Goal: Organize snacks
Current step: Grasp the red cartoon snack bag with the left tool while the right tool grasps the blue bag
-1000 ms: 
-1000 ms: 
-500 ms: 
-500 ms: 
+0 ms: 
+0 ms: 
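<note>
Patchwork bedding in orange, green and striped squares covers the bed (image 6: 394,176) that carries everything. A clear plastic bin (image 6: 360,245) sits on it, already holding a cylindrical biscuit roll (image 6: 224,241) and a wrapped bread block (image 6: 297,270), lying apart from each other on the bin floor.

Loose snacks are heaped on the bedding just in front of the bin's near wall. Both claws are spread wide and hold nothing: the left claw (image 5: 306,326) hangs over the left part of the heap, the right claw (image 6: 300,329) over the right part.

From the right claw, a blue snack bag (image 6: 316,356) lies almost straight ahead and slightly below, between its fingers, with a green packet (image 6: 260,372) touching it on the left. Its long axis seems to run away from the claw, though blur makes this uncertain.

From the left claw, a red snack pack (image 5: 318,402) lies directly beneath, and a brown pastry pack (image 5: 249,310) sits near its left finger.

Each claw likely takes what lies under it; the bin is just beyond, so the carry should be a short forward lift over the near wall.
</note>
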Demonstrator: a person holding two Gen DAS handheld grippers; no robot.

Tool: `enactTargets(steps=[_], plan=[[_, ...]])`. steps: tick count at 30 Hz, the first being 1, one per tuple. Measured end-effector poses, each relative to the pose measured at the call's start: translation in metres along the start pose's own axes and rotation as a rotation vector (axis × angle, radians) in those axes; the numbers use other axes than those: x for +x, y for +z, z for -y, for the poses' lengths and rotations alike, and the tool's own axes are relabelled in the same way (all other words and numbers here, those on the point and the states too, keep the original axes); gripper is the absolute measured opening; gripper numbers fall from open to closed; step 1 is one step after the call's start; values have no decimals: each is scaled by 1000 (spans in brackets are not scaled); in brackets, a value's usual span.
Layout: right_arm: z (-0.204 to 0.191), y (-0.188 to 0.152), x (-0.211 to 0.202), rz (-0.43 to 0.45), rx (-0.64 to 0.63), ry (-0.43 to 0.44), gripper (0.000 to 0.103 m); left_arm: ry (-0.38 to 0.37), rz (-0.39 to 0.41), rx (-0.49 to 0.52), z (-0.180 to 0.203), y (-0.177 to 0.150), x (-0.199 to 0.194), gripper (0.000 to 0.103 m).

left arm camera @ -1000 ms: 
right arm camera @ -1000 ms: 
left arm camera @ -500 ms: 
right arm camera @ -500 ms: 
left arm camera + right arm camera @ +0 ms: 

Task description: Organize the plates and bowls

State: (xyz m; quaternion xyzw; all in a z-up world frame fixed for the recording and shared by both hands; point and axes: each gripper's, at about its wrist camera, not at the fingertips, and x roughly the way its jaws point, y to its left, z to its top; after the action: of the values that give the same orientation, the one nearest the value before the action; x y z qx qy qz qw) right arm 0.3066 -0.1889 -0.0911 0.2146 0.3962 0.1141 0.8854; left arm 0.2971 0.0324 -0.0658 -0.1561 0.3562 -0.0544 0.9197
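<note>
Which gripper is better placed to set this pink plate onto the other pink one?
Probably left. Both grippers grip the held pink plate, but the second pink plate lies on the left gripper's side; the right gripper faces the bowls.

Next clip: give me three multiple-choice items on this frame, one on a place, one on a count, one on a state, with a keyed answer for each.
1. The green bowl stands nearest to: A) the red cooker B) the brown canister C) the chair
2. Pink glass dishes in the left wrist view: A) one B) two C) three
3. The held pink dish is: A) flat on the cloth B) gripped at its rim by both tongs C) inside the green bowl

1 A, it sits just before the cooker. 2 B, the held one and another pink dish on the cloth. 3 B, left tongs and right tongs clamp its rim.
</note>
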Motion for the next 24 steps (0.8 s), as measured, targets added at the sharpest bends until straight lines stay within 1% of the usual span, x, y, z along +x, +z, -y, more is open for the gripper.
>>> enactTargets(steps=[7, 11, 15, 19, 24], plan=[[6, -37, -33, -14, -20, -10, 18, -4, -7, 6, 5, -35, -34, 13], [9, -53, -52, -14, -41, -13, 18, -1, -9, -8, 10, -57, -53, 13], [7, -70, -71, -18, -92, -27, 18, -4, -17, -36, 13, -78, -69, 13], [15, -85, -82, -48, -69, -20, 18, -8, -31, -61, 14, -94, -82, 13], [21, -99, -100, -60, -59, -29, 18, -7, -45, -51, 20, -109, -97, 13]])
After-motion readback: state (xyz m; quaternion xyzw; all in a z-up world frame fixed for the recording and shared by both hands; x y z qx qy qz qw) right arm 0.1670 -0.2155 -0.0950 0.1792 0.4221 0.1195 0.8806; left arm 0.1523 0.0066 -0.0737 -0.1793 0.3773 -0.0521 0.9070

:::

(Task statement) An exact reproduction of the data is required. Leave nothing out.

(Answer)
Goal: Organize snacks
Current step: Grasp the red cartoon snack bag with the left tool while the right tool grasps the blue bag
-1000 ms: 
-1000 ms: 
-500 ms: 
-500 ms: 
+0 ms: 
+0 ms: 
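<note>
Patchwork bedding in orange, green and striped squares covers the bed (image 6: 394,176) that carries everything. A clear plastic bin (image 6: 360,245) sits on it, already holding a cylindrical biscuit roll (image 6: 224,241) and a wrapped bread block (image 6: 297,270), lying apart from each other on the bin floor.

Loose snacks are heaped on the bedding just in front of the bin's near wall. Both claws are spread wide and hold nothing: the left claw (image 5: 306,326) hangs over the left part of the heap, the right claw (image 6: 300,329) over the right part.

From the right claw, a blue snack bag (image 6: 316,356) lies almost straight ahead and slightly below, between its fingers, with a green packet (image 6: 260,372) touching it on the left. Its long axis seems to run away from the claw, though blur makes this uncertain.

From the left claw, a red snack pack (image 5: 318,402) lies directly beneath, and a brown pastry pack (image 5: 249,310) sits near its left finger.

Each claw likely takes what lies under it; the bin is just beyond, so the carry should be a short forward lift over the near wall.
</note>
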Demonstrator: a person holding two Gen DAS handheld grippers; no robot.

Tool: `enactTargets(steps=[_], plan=[[_, ...]])`. steps: tick count at 30 Hz, the first being 1, one per tuple. Measured end-effector poses, each relative to the pose measured at the call's start: translation in metres along the start pose's own axes and rotation as a rotation vector (axis × angle, radians) in those axes; the numbers use other axes than those: x for +x, y for +z, z for -y, for the poses' lengths and rotations alike, and the tool's own axes are relabelled in the same way (all other words and numbers here, those on the point and the states too, keep the original axes); gripper is the absolute measured opening; gripper numbers fall from open to closed; step 1 is one step after the call's start; values have no decimals: each is scaled by 1000 (spans in brackets are not scaled); in brackets, a value's usual span.
Layout: right_arm: z (-0.204 to 0.191), y (-0.188 to 0.152), x (-0.211 to 0.202), rz (-0.43 to 0.45), rx (-0.64 to 0.63), ry (-0.43 to 0.44), gripper (0.000 to 0.103 m); left_arm: ry (-0.38 to 0.37), rz (-0.39 to 0.41), rx (-0.49 to 0.52), z (-0.180 to 0.203), y (-0.177 to 0.150), x (-0.199 to 0.194), gripper (0.000 to 0.103 m).

left arm camera @ -1000 ms: 
right arm camera @ -1000 ms: 
left arm camera @ -500 ms: 
right arm camera @ -500 ms: 
left arm camera + right arm camera @ +0 ms: 

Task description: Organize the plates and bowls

State: (xyz m; quaternion xyzw; all in a z-up world frame fixed for the recording and shared by both hands; point and axes: each gripper's, at about its wrist camera, not at the fingertips, and x roughly the way its jaws point, y to its left, z to its top; after the action: of the values that give the same orientation, the one nearest the value before the action; x y z qx qy qz qw) right arm 0.3066 -0.1889 -0.0911 0.2146 0.3962 0.1141 0.8854; left arm 0.2971 0.0324 -0.0658 -0.1561 0.3562 -0.0544 0.9197
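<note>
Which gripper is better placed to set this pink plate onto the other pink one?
Probably left. Both grippers grip the held pink plate, but the second pink plate lies on the left gripper's side; the right gripper faces the bowls.

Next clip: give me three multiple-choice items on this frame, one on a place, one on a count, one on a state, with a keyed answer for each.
1. The green bowl stands nearest to: A) the red cooker B) the brown canister C) the chair
2. Pink glass dishes in the left wrist view: A) one B) two C) three
3. The held pink dish is: A) flat on the cloth B) gripped at its rim by both tongs C) inside the green bowl

1 A, it sits just before the cooker. 2 B, the held one and another pink dish on the cloth. 3 B, left tongs and right tongs clamp its rim.
</note>
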Motion for the next 24 steps (0.8 s), as measured, targets added at the sharpest bends until straight lines stay within 1% of the usual span, x, y, z along +x, +z, -y, more is open for the gripper.
>>> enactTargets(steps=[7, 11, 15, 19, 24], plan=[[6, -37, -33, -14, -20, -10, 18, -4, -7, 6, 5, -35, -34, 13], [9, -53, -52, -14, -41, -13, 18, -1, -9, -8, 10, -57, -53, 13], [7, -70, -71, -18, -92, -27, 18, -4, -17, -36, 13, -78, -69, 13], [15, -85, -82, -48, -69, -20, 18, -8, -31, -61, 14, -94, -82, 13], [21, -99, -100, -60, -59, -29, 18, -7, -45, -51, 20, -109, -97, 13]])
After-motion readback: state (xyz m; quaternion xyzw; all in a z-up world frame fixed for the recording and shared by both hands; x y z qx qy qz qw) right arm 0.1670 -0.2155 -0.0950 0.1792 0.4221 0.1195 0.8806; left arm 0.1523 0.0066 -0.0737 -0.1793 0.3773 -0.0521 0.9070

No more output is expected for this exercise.